Ubiquity i18n: questions to ask

I recently have traveled a fair deal and have met many people excited about the Ubiquity project and its localization efforts. “I want to help,” say the people, but many are unsure where to start.

As a linguist, studying a language involves looking at instances of that language as data. To this end, we as Ubiquity internationalizers need to get at some examples of target utterances. Here’s an example survey which could be a good starting point for native speakers who want to contribute information on their language, based on Blair’s list of common Ubiquity verbs.

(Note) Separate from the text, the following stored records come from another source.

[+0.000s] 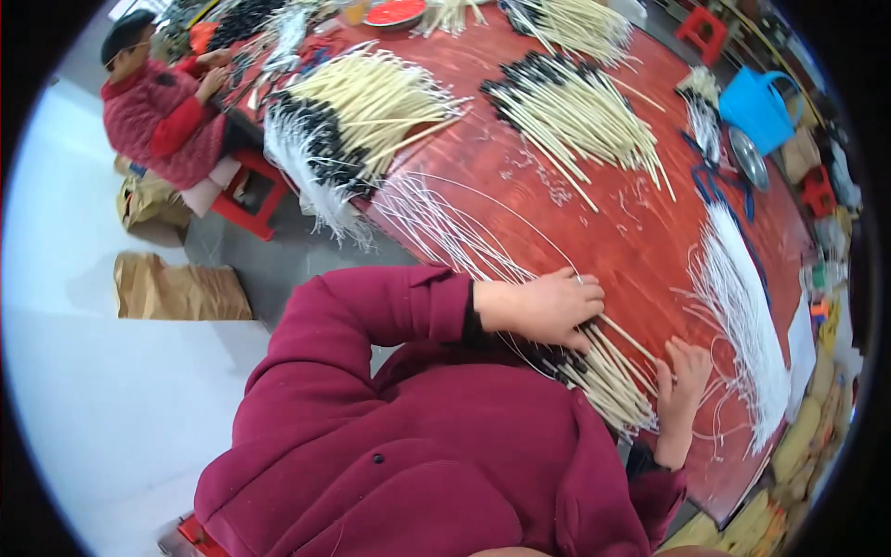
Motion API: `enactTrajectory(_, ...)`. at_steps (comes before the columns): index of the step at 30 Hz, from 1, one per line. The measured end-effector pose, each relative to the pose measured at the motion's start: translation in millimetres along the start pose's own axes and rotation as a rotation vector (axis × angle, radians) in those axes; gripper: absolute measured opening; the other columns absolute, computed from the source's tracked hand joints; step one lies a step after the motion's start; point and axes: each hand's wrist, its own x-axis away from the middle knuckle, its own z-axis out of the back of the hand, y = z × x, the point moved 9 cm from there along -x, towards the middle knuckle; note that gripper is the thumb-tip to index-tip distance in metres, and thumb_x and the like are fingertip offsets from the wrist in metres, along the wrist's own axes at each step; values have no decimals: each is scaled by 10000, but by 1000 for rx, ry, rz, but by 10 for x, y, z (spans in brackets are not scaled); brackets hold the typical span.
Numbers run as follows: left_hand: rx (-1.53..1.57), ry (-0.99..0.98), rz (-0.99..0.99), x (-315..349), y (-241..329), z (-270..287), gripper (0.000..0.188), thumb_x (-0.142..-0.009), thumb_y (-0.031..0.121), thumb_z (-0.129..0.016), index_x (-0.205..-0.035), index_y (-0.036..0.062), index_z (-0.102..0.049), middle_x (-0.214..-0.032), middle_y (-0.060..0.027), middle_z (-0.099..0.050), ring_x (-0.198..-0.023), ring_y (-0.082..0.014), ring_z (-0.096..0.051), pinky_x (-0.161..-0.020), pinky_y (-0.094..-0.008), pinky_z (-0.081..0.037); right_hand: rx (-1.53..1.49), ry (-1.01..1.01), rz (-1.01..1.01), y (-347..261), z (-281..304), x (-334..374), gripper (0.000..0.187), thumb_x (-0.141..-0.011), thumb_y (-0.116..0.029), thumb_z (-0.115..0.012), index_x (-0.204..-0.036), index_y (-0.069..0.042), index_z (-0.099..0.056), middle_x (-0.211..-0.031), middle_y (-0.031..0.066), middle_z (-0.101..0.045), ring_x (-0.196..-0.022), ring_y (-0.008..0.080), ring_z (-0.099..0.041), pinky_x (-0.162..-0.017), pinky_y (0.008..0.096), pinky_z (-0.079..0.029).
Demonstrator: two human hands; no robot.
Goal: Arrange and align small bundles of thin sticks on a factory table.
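My left hand (552, 306) reaches across a bundle of thin pale sticks (608, 385) with dark ends at the table's near edge. Its fingers and thumb close on the upper end of a single pale stick (628, 337), which slants down to the right. White cords (455, 227) run out to the left from under that hand. By the stick's lower end is my right hand (684, 381), its fingers curled toward the thumb. What it pinches is too small to make out. To its right lies a thick sheaf of white cords (742, 325), ends fanned out.
On the red table (520, 218) lie more stick piles (585, 116) with black ends, and a larger stick pile (371, 102) with white cords. A blue watering can (761, 107) and metal lid (748, 158) stand right. Another person (162, 116) sits far left; a paper bag (181, 288) is nearer.
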Motion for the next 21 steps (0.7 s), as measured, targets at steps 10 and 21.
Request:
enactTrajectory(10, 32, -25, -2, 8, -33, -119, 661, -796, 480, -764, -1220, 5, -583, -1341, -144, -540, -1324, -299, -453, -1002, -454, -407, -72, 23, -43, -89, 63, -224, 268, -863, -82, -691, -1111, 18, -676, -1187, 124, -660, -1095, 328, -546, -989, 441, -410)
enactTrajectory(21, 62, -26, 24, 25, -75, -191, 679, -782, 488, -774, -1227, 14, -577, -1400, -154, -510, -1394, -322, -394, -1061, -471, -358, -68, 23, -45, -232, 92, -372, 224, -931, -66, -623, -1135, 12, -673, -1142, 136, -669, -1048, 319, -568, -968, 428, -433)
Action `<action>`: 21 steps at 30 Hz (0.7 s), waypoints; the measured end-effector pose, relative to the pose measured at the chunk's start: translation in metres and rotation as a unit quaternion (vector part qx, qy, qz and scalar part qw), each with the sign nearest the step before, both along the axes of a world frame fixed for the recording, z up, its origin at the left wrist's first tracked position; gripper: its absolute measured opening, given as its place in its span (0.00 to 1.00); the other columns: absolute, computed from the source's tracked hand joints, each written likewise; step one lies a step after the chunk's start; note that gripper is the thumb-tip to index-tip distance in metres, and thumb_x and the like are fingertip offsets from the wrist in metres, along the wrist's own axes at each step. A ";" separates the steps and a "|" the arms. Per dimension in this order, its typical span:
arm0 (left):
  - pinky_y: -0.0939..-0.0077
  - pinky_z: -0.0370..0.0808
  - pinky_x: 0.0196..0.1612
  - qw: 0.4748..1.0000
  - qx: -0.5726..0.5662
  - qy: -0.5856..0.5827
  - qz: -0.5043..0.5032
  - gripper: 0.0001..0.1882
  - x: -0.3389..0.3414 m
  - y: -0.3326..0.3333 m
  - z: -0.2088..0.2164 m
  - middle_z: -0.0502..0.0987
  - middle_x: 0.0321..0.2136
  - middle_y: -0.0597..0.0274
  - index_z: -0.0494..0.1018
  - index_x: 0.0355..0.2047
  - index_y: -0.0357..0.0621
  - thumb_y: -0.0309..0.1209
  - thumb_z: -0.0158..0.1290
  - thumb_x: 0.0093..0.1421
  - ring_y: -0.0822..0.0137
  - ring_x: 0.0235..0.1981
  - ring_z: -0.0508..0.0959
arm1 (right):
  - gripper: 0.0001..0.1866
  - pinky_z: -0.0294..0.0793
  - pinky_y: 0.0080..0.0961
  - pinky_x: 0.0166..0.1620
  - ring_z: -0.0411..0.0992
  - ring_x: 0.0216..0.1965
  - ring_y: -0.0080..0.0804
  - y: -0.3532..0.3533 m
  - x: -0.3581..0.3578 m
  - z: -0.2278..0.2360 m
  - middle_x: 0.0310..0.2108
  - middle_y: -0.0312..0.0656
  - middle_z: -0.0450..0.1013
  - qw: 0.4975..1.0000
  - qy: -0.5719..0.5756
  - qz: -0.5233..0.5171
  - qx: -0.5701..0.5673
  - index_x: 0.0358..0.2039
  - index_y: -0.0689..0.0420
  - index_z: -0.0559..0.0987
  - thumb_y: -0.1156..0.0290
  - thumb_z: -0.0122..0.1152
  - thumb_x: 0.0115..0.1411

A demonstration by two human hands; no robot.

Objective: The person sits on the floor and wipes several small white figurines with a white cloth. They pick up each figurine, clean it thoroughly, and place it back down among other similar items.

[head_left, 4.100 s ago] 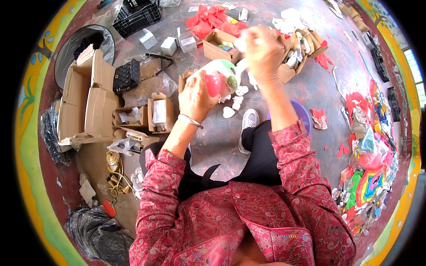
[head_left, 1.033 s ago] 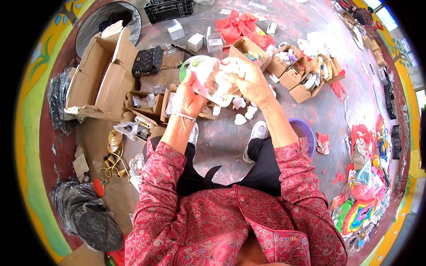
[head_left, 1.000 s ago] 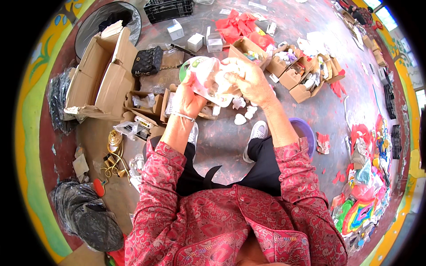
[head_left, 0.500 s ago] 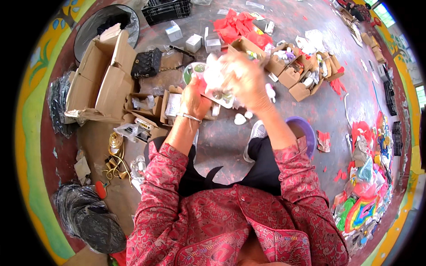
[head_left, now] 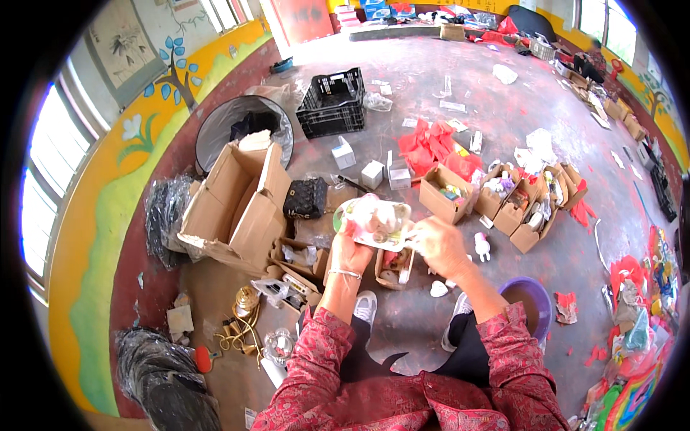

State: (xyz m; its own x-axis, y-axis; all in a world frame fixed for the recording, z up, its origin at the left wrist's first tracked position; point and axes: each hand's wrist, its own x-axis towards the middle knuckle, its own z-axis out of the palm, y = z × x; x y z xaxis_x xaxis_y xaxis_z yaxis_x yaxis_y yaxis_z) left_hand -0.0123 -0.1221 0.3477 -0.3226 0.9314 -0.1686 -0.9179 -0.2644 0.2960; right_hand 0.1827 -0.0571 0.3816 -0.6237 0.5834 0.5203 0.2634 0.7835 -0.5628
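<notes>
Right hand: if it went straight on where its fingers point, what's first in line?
Likely the near right edge of the white-and-pink package in the left hand. The right hand is right beside it; contact and depth are unclear.

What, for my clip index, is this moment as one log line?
left hand: holds pale package | right hand: at package's right edge | purple basin: on floor

The pack [head_left: 381, 223] is white, pink and green. Left of it, the bag [head_left: 305, 199] is quilted black; above it, the crate [head_left: 332, 121] is black, the paper [head_left: 430, 146] red. Lower right of it, the basin [head_left: 545, 309] is purple; below it, the jacket [head_left: 381, 406] red, pale-swirled.
</notes>
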 end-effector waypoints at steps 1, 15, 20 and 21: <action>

A survey for Ubiquity localization


How would you express the following commands in your language? The words in CAPITAL LETTERS do not need to be translated. Feel free to give multiple possible answers for each command.

Try to express the same command rather than forcing a “literal translation”; for example, if there’s no “map” verb in your language, you could translate example (8) as lookup a map of PLACE. Please keep in mind that the [[addressee]] is a computer.

Basic word order / argument structure

  1. search HELLO
  2. search HELLO with google
  3. translate HELLO from English to French
  4. lookup the weather for PLACE
  5. shop for SHOES with Amazon
  6. email HELLO to Bill
  7. email HELLO to ADDRESS
  8. map PLACE
  9. find HELLO
  10. tab to HELLO or switch to HELLO tab

Pronominal/deictic arguments (aka “magic words”)

  1. search this with google
  2. translate this to French
  3. bookmark this tab

How this data is used

Responses to these surveys would be used to identify certain salient features of the language, such as how the language codes for its arguments (for example using [[adpositions]], [[case marking]], or word order), whether the commands tend to be verb-inital or -final. Individual case markings, for example, can be identified by comparing [[minimal pairs]]—for example, by comparing item (1) and (2), we can learn how google in an instrumental role is marked, or by comparing example (2) and the “magic word” example (1), we can identify the appropriate “magic word” and determine whether the language uses any [[clitics]] or not.

Data collection

In the future we ideally could build a web-based system to collect these “utterances.” We could also use such a system to automatically test our parsers in different languages against the sentences in the command-bank, or ultimately even generate parser parameters based on those sentences. That would essentially reduce the parser-construction process to a more run-of-the-mill string translation process.